Journal of Environmental Radioactivity
- Discipline: Radioecology
- Language: English
- Edited by: Stephen C. Sheppard

Publication details
- History: 1984–present
- Publisher: Elsevier
- Frequency: Monthly
- Open access: Hybrid
- Impact factor: 2.674 (2020)

Standard abbreviations
- ISO 4: J. Environ. Radioact.

Indexing
- CODEN: JERAEE
- ISSN: 0265-931X
- LCCN: sn85011782
- OCLC no.: 38993733

Links
- Journal homepage; Online access;

= Journal of Environmental Radioactivity =

Journal of Environmental Radioactivity is a monthly peer-reviewed scientific journal on environmental radioactivity and radioecology. It was proposed and started by Founding Editor Murdoch Baxter in 1984 and is published by Elsevier. Its current editor-in-chief is Stephen C. Sheppard (ECOMatters Inc.) and is an affiliated journal of the International Union of Radioecology.

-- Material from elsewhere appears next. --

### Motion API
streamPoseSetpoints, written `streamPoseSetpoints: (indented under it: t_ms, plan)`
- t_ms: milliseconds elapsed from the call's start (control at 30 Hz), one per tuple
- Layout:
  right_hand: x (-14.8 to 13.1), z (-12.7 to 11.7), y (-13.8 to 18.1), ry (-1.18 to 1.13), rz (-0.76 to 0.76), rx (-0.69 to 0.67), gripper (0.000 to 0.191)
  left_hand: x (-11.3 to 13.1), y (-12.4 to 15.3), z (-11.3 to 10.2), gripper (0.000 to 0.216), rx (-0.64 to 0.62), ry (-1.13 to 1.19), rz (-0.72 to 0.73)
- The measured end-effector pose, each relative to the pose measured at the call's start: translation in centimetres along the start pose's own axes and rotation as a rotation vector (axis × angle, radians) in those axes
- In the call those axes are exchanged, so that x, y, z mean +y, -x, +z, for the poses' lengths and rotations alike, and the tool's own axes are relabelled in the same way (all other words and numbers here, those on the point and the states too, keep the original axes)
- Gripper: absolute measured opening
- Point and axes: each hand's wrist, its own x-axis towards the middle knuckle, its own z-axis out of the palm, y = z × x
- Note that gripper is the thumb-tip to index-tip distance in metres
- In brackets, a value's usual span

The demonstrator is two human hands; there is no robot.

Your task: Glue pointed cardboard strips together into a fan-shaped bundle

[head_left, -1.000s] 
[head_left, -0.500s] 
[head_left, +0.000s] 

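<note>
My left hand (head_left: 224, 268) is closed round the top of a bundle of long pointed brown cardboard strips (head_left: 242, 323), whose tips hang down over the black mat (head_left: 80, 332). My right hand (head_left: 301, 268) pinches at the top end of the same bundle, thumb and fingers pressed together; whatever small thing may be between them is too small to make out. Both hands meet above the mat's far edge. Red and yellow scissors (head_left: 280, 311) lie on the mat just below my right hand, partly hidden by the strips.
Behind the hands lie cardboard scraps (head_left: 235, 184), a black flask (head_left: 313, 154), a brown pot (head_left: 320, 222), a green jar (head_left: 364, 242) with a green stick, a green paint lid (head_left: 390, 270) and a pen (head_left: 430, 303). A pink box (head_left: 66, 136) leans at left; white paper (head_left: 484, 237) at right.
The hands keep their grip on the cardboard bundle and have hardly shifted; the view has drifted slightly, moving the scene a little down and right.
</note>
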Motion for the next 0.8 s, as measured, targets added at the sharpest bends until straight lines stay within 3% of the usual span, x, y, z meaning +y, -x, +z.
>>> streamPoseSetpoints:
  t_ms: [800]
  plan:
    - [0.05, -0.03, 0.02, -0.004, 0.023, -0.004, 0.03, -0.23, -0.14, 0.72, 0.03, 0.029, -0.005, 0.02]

== Abstracting and indexing ==
The journal is abstracted and indexed in:
- Chemical Abstracts Service
- Index Medicus/MEDLINE/PubMed
- Science Citation Index Expanded
- Current Contents/Agriculture, Biology & Environmental Sciences
- The Zoological Record
- BIOSIS Previews
- Scopus

According to the Journal Citation Reports, the journal has a 2020 impact factor of 2.674.